Thursday, September 01, 2005

Trinity Site: Jumbo, View of Remains















Library of Congress: American Memory: Built in America

‘[T]he archaeological refers to ruin and responses to it, to the mundane and quotidian articulated with grand historical scenarios, to materializations of the experience of history, material aura, senses of place and history, choices of what to keep and what to let go (remember/forget), the material artefact as allegorical, collections and their systems, the city and its material cultural capitalizations (investments in pasts and futures), the intimate connection between all this and a utopian frame of mind (archaeology is not just about the past, but about desired futures too). And the stuff of it all is garbage.’

Michael Shanks, David Platt, William L. Rathje, ‘The Perfume of Garbage: Modernity and the Archaeological,’ MODERNISM/Modernity 11.1 (2004): 61-83, p. 64.

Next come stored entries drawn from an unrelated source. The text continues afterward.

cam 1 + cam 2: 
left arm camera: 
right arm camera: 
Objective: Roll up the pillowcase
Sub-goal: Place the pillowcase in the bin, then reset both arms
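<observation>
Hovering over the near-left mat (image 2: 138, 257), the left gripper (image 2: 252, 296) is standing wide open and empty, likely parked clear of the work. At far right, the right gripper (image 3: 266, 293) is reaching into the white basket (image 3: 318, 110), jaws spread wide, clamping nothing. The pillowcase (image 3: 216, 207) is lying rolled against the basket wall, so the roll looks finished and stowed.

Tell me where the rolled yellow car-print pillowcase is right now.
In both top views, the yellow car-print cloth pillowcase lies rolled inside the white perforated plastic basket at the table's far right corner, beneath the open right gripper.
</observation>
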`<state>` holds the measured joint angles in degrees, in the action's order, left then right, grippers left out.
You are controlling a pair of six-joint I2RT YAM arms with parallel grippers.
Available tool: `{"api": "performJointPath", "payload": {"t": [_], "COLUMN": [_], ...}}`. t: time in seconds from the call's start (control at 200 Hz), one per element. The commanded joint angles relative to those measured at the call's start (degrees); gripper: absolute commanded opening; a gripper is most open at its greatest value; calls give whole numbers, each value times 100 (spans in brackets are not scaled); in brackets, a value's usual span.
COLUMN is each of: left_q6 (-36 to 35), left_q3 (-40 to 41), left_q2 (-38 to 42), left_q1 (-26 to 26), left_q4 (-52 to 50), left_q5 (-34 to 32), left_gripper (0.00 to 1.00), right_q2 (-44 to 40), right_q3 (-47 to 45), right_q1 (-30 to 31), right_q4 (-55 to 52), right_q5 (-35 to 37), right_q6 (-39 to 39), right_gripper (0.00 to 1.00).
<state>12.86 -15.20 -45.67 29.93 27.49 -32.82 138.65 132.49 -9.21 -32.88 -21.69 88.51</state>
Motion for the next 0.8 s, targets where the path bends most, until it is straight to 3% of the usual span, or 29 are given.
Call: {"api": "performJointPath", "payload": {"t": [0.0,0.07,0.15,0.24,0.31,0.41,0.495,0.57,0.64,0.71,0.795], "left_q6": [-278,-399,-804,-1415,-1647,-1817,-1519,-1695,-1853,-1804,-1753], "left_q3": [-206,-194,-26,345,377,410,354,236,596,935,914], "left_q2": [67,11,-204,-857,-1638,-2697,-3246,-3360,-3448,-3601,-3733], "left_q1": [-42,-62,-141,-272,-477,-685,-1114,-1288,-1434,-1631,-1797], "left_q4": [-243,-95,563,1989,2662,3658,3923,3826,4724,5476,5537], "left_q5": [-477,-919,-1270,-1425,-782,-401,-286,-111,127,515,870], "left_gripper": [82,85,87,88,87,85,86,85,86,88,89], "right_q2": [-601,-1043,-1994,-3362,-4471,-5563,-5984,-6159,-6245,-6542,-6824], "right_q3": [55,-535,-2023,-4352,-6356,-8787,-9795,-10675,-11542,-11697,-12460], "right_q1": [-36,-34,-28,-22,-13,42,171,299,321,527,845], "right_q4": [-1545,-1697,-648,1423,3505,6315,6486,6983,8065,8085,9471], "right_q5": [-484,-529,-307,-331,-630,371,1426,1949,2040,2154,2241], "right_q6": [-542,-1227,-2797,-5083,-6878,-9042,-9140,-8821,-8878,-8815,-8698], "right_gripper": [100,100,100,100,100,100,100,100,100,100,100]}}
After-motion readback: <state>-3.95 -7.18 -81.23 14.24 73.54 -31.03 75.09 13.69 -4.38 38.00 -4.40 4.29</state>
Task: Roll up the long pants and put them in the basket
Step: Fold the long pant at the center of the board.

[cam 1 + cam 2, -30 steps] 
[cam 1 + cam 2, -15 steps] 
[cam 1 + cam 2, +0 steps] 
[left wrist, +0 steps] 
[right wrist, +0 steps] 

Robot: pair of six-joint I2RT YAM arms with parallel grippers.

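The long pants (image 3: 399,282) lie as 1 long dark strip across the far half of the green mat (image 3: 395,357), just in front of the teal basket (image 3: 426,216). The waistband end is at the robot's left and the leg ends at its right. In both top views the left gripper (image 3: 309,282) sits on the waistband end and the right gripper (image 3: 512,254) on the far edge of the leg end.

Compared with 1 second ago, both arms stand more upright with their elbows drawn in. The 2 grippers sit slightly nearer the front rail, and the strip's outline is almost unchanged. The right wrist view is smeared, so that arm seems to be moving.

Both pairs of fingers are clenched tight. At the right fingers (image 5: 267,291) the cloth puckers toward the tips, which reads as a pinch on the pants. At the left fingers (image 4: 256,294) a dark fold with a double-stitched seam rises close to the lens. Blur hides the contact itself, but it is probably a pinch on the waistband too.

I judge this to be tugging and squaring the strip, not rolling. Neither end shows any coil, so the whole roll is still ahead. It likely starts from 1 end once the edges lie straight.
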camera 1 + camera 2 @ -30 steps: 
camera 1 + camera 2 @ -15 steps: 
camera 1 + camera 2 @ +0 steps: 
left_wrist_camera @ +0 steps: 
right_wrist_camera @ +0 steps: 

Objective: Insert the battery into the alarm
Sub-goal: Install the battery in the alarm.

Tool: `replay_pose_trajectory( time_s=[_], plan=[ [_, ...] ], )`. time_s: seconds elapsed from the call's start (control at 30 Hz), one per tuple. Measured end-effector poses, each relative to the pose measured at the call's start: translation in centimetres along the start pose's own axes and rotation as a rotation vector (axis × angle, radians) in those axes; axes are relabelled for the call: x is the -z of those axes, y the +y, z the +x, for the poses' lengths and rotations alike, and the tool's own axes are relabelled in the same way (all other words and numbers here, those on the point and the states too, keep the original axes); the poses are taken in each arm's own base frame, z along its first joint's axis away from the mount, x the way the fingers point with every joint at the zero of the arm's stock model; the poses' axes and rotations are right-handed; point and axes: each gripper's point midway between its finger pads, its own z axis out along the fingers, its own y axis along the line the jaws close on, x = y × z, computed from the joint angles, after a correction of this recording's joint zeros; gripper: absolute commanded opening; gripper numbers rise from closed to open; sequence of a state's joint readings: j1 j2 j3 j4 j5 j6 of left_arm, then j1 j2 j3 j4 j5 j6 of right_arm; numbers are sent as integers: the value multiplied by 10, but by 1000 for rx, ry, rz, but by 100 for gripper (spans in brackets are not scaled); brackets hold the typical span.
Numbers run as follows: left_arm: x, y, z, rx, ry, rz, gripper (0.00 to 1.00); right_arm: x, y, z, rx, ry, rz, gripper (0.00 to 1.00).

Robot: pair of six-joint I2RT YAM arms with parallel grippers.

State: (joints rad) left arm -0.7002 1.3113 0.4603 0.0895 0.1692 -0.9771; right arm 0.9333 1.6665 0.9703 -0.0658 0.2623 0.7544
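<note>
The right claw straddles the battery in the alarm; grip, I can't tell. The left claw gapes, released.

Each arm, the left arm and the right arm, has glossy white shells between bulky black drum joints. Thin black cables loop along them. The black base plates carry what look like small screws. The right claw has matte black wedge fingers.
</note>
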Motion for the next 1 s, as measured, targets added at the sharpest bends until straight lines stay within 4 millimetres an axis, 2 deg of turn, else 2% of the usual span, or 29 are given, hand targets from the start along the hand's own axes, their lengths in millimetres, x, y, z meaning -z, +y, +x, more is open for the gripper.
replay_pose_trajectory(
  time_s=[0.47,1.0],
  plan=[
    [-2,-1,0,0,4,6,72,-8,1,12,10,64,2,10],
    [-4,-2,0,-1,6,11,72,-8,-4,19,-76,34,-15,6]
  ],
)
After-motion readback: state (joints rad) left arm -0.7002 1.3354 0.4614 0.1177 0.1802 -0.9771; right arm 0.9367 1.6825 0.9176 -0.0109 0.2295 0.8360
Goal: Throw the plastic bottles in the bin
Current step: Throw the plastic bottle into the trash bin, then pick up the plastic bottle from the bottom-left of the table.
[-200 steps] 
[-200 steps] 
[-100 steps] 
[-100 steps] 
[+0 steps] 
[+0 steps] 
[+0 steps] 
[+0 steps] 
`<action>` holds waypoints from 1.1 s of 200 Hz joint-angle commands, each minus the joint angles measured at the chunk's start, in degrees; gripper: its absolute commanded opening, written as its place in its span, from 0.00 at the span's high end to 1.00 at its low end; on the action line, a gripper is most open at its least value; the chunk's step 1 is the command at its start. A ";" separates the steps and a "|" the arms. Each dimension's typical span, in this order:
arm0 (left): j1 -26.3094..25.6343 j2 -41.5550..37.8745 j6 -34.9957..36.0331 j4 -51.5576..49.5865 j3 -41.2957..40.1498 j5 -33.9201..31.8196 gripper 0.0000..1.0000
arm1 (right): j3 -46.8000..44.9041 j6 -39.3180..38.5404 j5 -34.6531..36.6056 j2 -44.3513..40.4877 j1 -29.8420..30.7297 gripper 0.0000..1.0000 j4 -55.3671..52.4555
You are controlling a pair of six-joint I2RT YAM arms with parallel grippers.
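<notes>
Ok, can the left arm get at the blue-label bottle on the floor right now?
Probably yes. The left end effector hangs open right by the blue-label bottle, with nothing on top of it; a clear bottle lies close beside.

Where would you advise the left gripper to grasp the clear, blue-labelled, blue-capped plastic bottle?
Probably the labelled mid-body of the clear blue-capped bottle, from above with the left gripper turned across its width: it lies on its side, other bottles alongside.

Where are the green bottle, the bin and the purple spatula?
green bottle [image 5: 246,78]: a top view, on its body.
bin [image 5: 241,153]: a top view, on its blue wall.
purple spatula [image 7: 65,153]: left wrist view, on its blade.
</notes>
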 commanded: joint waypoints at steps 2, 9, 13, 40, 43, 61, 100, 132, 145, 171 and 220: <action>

White Sands Missile Base, V-2 Rocket Facilities: 100,000 Pound Static Test Facility, General View of Test Bay and Exhaust Pit















Library of Congress: American Memory: Built in America

White Sands Missile Range: V-2 Gantry, Launch Complex 33






















Library of Congress: American Memory: Built in America

White Sands Missile Range, V-2 Rocket Facilities: Army Block House, Launch Complex 33
















Library of Congress: American Memory: Built in America

Wendover Air Force Base, Tooele County, UT: War Reserve Strategic Storage

















Library of Congress: American Memory: Built in America

The cultural geographer John Brinckerhoff Jackson once wondered if there is a ‘deep similarity between the way war organizes space and movement and the way the contemporary society organizes them.’ Perhaps, he goes on, ‘the military landscape and military society are […] both in essence intensified versions of the peacetime landscape, intensified and vitalized by one overriding purpose’ (1984: 135). Jackson is writing in the context of a discussion of his experiences as an intelligence officer during World War II, first at a training camp in Maryland and then in North Africa and Sicily as part of the 9th Infantry Division. What he learns in the army is to ‘think of the environment as a kind of setting or empty stage upon which certain alarming and unpredictable decisions and actions took place’ (132). While he is charged with gathering information on all aspects of the spatial organization of the areas through which the division will pass, this wealth of intelligence is, in the end, rarely used since any advance is preceded by saturation bombing that obliterates any roads, bridges, forests, fields or buildings before they arrive. Jackson’s point in this discussion is that despite the indifference of his superiors to his information gathering, he came to understand the value of intensive scrutiny of all aspects of a place and that through the result of asking ‘innumerable tactical questions’ a landscape can be understood as ‘part of a whole way of life’ where ‘an overall design was manifest in every detail’ (135).


What is most curious about Jackson’s argument is that he does not dwell on the military’s oblivious disregard for the particularities of environment but instead celebrates the discovery that close reading reveals that any landscape ‘has a style of its own’ that ‘can give an almost esthetic satisfaction’ (136). Almost inadvertently, though, Jackson does reveal the real extent to which the military organization of space, as an intensification of the ‘peacetime landscape,’ operates with no concern for what is on the ground unless it is of strategic benefit. What is also of no little significance here is how Jackson’s training in military geography produces knowledge in excess of strategic demands; inside military methods lies a possible means of dismantling the narrow instrumentalism that willfully ignores the results of its research.
 
Jackson, John Brinckerhoff  (1984). Discovering the Vernacular Landscape. New Haven: Yale University Press.